D’importants moyens de gendarmerie, renforcés par des sapeurs-pompiers et des pompiers volontaires, ont été engagés pour rechercher l’enfant.

Toute la journée de dimanche, des battues ont été organisées autour de la salle des fêtes, située dans un “environnement fortement boisé avec une végétation très dense, y compris à hauteur d’homme“, selon le parquet.

Velizy-Villacoublay, le 10 juin 2015, un hélicoptère Ecureuil de la Gendarmerie posé devant le bâtiment du commandement des forces aériennes de la Gendarmerie, sur la base aérienne 107. Photo: M. GUYOT/ESSOR
Photo d’illustration (M.G/L’Essor).

Un hélicoptère de la gendarmerie a également été mobilisé et la brigade nautique d’Aix-les-Bains (Savoie) est également intervenue pour sonder la rivière Guiers, à proximité.

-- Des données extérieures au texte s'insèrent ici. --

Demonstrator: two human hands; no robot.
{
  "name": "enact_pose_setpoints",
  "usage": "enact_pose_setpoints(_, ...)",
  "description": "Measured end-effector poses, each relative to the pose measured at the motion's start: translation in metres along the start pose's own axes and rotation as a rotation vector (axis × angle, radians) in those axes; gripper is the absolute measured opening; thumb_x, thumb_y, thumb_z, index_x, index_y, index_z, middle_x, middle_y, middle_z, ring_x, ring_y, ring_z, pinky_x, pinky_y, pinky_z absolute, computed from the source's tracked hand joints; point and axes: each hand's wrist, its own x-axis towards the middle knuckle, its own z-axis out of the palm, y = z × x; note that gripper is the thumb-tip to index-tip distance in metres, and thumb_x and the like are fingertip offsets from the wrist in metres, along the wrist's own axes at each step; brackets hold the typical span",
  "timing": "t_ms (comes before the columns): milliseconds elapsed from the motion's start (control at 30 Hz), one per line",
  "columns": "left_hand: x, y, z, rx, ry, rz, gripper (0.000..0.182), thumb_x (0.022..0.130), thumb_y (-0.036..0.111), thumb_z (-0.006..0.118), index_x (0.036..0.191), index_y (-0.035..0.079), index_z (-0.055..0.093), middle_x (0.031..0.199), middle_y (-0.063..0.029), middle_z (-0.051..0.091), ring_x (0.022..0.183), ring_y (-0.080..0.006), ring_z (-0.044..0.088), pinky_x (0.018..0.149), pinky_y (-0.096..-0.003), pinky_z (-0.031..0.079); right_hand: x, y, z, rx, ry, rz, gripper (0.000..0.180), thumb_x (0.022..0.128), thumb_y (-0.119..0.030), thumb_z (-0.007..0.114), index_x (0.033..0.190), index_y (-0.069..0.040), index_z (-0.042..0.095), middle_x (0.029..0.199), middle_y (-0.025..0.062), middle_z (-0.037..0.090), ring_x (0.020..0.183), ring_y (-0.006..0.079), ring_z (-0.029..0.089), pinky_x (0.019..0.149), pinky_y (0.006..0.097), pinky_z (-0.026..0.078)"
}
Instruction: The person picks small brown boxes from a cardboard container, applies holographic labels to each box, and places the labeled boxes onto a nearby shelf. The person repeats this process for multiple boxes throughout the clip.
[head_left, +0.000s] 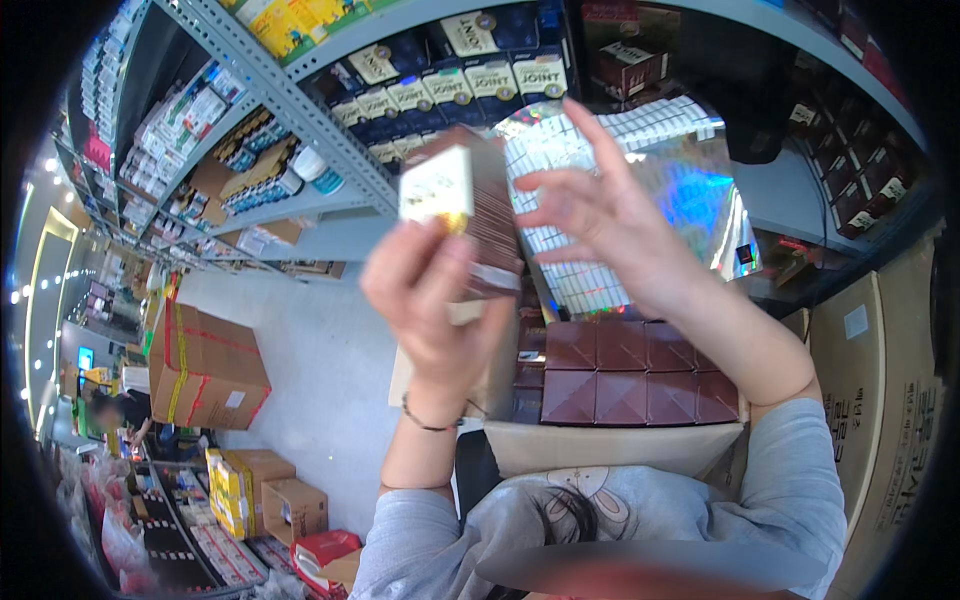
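Observation:
In my left hand (431, 292) is a dark brown product carton (491, 202) with a cream label and a gold seal, gripped near its lower end and slightly blurred. Just to its right my right hand (592, 202) is raised with fingers spread, over a shiny holographic sheet of small stickers (675, 202). Whether a small sticker is on a fingertip cannot be told. Below the sheet, an open cardboard box (615, 446) holds rows of brown cartons (622, 396) packed upright, close to my body.
Grey metal shelving (322, 139) with blue-and-white cartons (450, 86) stands in front. More brown cartons (855, 180) sit on a shelf at right, above large cardboard boxes (847, 337). A taped cardboard box (210, 367) stands on the floor at left; a person (135, 412) is farther off.

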Motion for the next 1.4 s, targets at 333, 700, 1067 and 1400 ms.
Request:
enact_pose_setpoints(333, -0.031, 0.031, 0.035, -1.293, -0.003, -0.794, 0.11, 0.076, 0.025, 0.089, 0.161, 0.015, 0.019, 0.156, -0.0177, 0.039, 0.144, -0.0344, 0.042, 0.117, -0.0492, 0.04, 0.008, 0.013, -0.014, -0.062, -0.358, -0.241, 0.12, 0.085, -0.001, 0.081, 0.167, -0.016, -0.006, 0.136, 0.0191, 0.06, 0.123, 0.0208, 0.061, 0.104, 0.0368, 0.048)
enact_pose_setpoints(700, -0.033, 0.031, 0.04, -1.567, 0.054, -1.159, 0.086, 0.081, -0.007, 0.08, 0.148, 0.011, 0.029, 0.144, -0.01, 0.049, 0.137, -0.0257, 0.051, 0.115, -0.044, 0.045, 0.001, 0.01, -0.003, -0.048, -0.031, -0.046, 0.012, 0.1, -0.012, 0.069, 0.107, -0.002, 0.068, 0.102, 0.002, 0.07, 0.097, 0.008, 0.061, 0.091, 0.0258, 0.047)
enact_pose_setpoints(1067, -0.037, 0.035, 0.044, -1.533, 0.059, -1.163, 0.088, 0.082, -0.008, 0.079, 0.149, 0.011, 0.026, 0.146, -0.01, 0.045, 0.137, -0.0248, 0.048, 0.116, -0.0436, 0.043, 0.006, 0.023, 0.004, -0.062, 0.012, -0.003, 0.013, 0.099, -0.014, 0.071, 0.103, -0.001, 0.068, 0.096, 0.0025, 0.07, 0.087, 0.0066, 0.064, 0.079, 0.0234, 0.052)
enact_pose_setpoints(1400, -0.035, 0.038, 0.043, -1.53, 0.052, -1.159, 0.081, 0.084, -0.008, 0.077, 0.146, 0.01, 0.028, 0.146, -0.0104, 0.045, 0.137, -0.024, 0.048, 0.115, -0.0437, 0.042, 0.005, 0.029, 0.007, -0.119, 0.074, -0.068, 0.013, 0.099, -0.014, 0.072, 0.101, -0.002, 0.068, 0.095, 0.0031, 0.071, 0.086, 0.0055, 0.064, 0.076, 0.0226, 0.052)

Des plongeurs continuaient de l’inspecter mardi, selon des journalistes de l’AFP à Pont-de-Beauvoisin où l’affaire suscite beaucoup d’émoi.

L’impensable est arrivé, je suis atterré“, a confié  le maire de la bourgade de 3.500 habitants, Michel Serrano. “C’est horrible cette histoire, ça me bouleverse parce que j’ai deux garçons. On ne parle que de ça en ce moment“, ajoutait Karine, 41 ans, une habitante croisée à la mi-journée.

Les parents de Maëlys et leurs deux filles sont installés depuis deux ans et demi dans le village de Mignovillard (Jura), près de la frontière suisse. “C’est une famille qui s’était installée assez récemment dans la commune et qui n’a jamais fait parler d’elle“, a déclaré son maire, Florent Serrette.

Selon le quotidien régional Le Progrès, la famille de Maëlys vivait auparavant en Isère aux Abrets-en-Dauphiné, une commune proche de Pont-de-Beauvoisin.

L’affaire a été confiée à la section de recherches de Grenoble, la compagnie et la brigade de recherches de la Tour-du-Pin et la brigade territoriale de Pont-de-Bonvoisin.

Une centaine de gendarmes et des chiens pisteurs 

Gun, chien de gendarmerie (Photo d'illustration S.D/L'Essor).
Gun, chien de gendarmerie (Photo d’illustration S.D/L’Essor).

Une centaine de gendarmes, dont des plongeurs, des spéléologues et des maîtres-chiens, ainsi qu’un hélicoptère ont été déployés aux alentours du lieu de la disparition de la fillette.

Les chiens pisteurs ont été utilisés à plusieurs reprises: “à chaque fois, le chien ne va pas au-delà de l’enceinte de la salle polyvalente“, a indiqué la procureure de la République de Bourgoin-Jallieu Mme Baudoin.

Trois chiens ont +marqué+ au même endroit (sur le parking). L’une des hypothèses c’est peut-être éventuellement le départ en véhicule de la petite Maëlys, d’une manière ou d’une autre“, a ajouté le colonel Yves Marzin, commandant du groupement de gendarmerie de l’Isère.